## Supplied information
□ □ □ □ □
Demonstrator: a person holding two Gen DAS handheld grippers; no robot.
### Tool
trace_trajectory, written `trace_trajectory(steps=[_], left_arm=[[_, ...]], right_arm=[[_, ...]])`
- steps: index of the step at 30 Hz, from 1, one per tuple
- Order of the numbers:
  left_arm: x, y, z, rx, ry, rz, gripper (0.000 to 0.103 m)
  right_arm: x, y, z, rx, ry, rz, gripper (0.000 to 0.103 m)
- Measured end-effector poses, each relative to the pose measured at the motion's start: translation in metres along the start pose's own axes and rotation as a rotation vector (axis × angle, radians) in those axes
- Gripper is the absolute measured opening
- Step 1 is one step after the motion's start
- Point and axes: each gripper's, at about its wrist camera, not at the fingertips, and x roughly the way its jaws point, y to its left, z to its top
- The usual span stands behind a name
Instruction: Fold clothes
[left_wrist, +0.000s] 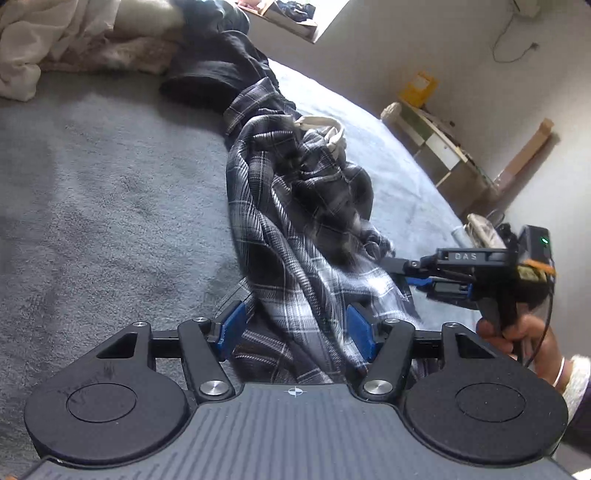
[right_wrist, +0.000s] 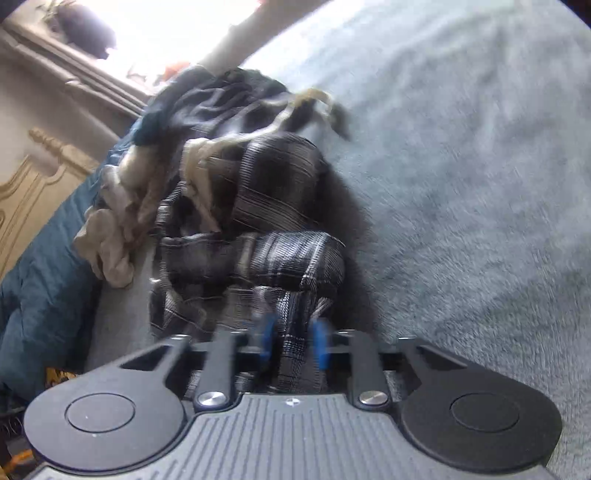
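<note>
My left wrist camera sits just behind my left hand-held gripper (left_wrist: 295, 332), angled down along its fingers, close over the plaid garment (left_wrist: 295, 229) on the grey bed (left_wrist: 110, 192), facing a far wall. My right hand-held gripper (left_wrist: 400, 267) shows at its right edge. My right wrist camera, blurred, looks down along its own fingers at the same garment, facing a bright window (right_wrist: 166, 33).

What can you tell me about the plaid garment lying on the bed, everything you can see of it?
The plaid garment is soft woven cloth, checked black, grey and white. It lies unfolded, bunched and twisted in a long rumpled heap on the grey fleecy bed cover. A cream drawstring shows at its far end, next to dark clothes. The right gripper is shut on a fold of it; the left gripper straddles its near edge, jaws apart.
</note>
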Motion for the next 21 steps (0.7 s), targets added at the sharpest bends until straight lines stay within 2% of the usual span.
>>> trace_trajectory(steps=[2,4,8,12,17,19,21], left_arm=[[-0.005,0.003,0.003,-0.019,-0.007,-0.009,0.060],[-0.011,0.008,0.006,-0.045,-0.015,-0.034,0.060],[-0.030,0.016,0.015,-0.087,-0.044,-0.140,0.062],[-0.041,0.017,0.019,-0.087,-0.071,-0.210,0.070],[-0.026,0.026,0.016,-0.120,-0.045,-0.191,0.070],[-0.016,0.036,0.013,-0.152,-0.024,-0.165,0.070],[-0.004,0.048,0.010,-0.204,0.001,-0.146,0.069]], right_arm=[[-0.019,0.024,-0.001,-0.120,-0.092,0.056,0.008],[-0.031,0.058,-0.006,-0.282,-0.141,0.087,0.008],[-0.030,0.124,-0.037,-0.649,-0.122,0.116,0.008],[-0.011,0.170,-0.086,-0.941,-0.066,0.122,0.007],[0.005,0.190,-0.133,-1.110,0.010,0.134,0.007],[0.007,0.193,-0.148,-1.187,0.013,0.115,0.007],[0.005,0.193,-0.152,-1.210,0.011,0.090,0.009]])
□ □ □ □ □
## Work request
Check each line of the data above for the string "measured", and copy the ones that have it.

## Solved problem
- Measured end-effector poses, each relative to the pose measured at the motion's start: translation in metres along the start pose's own axes and rotation as a rotation vector (axis × angle, radians) in those axes
- Gripper is the absolute measured opening

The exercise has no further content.